Output all of the data exactly as it appears, but leave out any pictures it contains.

[[ DATA, beginning ]]

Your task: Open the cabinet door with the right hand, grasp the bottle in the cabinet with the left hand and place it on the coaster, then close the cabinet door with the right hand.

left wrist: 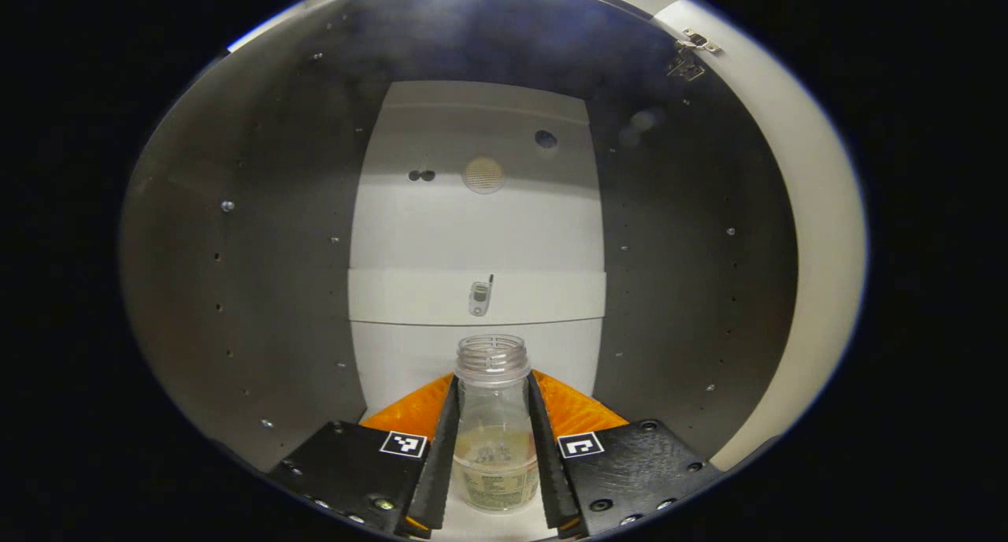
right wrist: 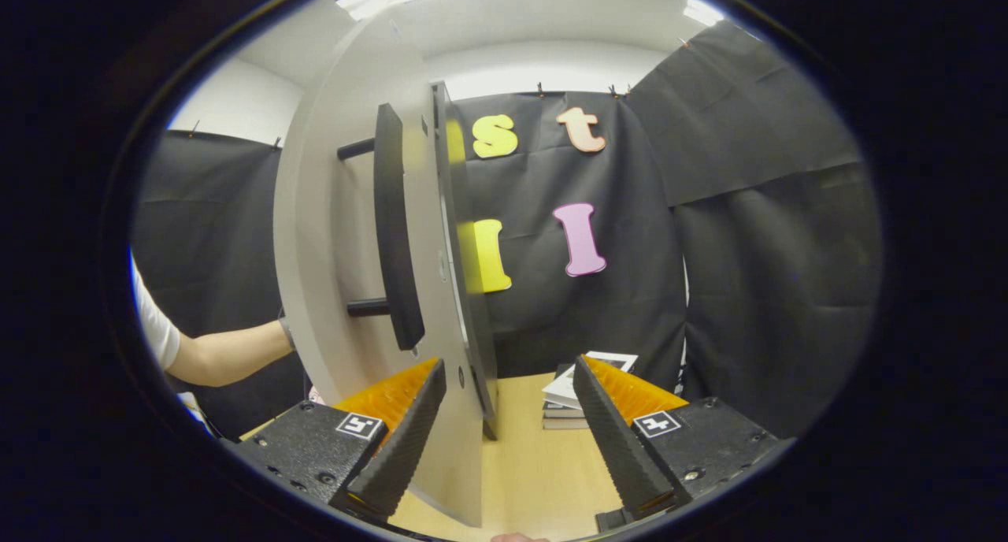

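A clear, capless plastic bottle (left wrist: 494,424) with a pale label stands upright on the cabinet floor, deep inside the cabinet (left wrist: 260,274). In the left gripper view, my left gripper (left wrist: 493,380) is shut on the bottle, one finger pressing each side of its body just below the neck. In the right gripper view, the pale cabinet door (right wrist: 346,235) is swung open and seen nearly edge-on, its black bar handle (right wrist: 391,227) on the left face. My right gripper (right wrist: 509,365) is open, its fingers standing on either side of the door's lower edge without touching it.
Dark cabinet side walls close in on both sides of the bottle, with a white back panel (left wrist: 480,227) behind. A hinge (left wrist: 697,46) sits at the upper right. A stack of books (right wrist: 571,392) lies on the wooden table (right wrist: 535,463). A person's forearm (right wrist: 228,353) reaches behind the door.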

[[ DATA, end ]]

**ANSWER AREA**
Your task: Open the cabinet door with the right hand, grasp the bottle in the cabinet with the left hand and place it on the coaster, then close the cabinet door with the right hand.

left wrist: 
right wrist: 

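A clear, capless plastic bottle (left wrist: 494,424) with a pale label stands upright on the cabinet floor, deep inside the cabinet (left wrist: 260,274). In the left gripper view, my left gripper (left wrist: 493,380) is shut on the bottle, one finger pressing each side of its body just below the neck. In the right gripper view, the pale cabinet door (right wrist: 346,235) is swung open and seen nearly edge-on, its black bar handle (right wrist: 391,227) on the left face. My right gripper (right wrist: 509,365) is open, its fingers standing on either side of the door's lower edge without touching it.
Dark cabinet side walls close in on both sides of the bottle, with a white back panel (left wrist: 480,227) behind. A hinge (left wrist: 697,46) sits at the upper right. A stack of books (right wrist: 571,392) lies on the wooden table (right wrist: 535,463). A person's forearm (right wrist: 228,353) reaches behind the door.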

That completes the response.